There is material below. Print exactly the lines starting at the line with "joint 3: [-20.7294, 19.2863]" and ending at the line with "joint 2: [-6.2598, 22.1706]", ends included, and no others.

________

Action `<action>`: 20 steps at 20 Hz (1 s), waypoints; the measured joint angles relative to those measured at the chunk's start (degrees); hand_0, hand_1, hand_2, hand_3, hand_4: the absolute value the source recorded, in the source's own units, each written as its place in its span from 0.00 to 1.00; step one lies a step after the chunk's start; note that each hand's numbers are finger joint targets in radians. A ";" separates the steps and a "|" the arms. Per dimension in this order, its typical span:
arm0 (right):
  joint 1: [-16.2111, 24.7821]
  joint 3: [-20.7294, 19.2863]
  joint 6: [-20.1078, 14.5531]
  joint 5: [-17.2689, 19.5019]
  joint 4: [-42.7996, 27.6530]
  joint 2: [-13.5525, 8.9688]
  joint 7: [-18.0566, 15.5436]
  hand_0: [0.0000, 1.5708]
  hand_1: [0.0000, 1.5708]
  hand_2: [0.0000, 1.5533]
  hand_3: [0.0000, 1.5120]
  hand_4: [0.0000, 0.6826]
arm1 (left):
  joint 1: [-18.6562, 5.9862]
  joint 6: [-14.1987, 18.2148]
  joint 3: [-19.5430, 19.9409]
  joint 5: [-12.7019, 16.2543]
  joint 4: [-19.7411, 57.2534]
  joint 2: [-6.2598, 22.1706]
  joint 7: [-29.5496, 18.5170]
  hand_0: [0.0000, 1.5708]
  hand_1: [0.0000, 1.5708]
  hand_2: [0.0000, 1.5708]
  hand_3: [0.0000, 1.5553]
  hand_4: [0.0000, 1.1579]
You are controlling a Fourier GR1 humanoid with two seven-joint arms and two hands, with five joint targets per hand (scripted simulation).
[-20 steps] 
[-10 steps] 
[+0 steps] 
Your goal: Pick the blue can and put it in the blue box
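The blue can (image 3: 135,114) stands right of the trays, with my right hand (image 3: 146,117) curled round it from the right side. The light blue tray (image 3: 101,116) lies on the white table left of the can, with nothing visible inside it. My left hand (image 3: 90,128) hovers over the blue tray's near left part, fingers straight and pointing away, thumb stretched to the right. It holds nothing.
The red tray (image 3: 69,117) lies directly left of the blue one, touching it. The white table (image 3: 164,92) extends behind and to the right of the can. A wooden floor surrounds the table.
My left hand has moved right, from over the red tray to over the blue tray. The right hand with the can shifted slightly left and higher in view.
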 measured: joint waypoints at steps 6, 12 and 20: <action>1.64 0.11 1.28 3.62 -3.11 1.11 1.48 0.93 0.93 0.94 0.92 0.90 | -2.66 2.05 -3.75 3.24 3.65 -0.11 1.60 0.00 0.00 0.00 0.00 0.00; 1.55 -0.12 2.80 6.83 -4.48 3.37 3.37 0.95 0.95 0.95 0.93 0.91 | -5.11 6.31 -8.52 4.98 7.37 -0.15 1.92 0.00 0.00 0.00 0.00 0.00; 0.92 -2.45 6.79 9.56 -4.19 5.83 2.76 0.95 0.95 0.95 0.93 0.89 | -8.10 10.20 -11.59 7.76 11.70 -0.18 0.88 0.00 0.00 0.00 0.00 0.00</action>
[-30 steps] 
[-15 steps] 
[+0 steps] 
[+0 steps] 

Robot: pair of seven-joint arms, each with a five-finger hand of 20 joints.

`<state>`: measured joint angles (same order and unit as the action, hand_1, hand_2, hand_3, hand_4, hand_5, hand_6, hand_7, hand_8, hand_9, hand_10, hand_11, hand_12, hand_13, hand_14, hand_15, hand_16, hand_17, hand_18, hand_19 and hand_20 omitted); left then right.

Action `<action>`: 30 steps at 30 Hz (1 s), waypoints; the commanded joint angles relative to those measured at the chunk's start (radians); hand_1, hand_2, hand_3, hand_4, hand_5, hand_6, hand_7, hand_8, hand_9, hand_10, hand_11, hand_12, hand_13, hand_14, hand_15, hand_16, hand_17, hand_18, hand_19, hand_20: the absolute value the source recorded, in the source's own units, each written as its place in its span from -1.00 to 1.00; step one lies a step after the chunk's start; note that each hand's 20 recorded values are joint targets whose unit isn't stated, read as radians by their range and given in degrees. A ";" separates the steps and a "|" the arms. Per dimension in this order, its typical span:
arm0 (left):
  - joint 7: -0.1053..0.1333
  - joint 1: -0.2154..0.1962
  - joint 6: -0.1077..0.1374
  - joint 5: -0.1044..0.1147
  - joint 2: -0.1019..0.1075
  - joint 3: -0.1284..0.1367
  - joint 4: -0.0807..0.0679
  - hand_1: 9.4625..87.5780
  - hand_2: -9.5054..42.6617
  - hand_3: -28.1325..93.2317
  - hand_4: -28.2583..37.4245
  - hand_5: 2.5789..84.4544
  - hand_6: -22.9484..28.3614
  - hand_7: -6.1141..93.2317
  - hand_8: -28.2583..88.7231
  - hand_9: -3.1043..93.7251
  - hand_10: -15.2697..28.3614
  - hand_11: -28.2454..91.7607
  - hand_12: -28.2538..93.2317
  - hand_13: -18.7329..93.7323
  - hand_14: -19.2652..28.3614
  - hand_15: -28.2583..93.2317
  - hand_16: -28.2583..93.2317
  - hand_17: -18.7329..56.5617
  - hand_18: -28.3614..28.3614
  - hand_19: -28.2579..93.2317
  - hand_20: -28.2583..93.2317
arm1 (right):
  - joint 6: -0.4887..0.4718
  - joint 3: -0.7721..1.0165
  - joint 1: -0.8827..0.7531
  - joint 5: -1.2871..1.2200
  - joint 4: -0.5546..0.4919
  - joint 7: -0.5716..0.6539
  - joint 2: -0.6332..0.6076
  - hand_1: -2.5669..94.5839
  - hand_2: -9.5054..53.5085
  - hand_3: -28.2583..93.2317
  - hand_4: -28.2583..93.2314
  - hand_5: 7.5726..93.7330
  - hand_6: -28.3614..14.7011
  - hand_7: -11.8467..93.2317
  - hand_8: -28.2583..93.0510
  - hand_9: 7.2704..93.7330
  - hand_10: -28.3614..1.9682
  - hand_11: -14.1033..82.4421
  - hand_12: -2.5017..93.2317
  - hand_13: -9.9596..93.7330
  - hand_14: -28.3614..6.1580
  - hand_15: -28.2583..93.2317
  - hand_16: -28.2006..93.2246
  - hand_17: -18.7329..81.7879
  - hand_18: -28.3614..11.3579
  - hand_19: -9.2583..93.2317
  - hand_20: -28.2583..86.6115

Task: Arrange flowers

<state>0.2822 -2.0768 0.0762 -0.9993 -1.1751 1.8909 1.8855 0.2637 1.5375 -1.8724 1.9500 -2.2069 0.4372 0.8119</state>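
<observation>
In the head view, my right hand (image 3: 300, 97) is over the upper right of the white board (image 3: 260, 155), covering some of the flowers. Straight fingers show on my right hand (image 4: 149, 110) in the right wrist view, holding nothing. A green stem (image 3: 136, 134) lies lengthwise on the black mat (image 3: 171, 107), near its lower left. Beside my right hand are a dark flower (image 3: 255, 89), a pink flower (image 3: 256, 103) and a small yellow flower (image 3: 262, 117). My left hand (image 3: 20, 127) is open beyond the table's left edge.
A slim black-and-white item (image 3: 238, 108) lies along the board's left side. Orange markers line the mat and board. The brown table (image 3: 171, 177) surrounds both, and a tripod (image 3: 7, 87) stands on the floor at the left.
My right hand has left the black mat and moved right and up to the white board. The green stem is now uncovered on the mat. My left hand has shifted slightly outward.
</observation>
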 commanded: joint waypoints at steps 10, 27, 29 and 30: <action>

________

● TASK ANSWER
  joint 3: [-20.7294, 19.2863]
  joint 6: [-20.1078, 14.5531]
  joint 5: [-17.2689, 19.5019]
  joint 4: [-42.7996, 27.6530]
  joint 2: [-13.5525, 8.9688]
  joint 7: [-18.0566, 15.5436]
  hand_0: [0.0000, 1.5708]
  hand_1: [0.0000, 1.5708]
  hand_2: [0.0000, 1.5533]
  hand_3: [0.0000, 1.5120]
  hand_4: [0.0000, 0.6826]
arm1 (left):
  joint 1: [-18.6562, 5.9862]
  joint 6: [-14.1987, 18.2148]
  joint 3: [-19.5430, 19.9409]
  joint 5: [-12.7019, 16.2543]
  joint 4: [-19.7411, 57.2534]
  joint 2: [-6.2598, 22.1706]

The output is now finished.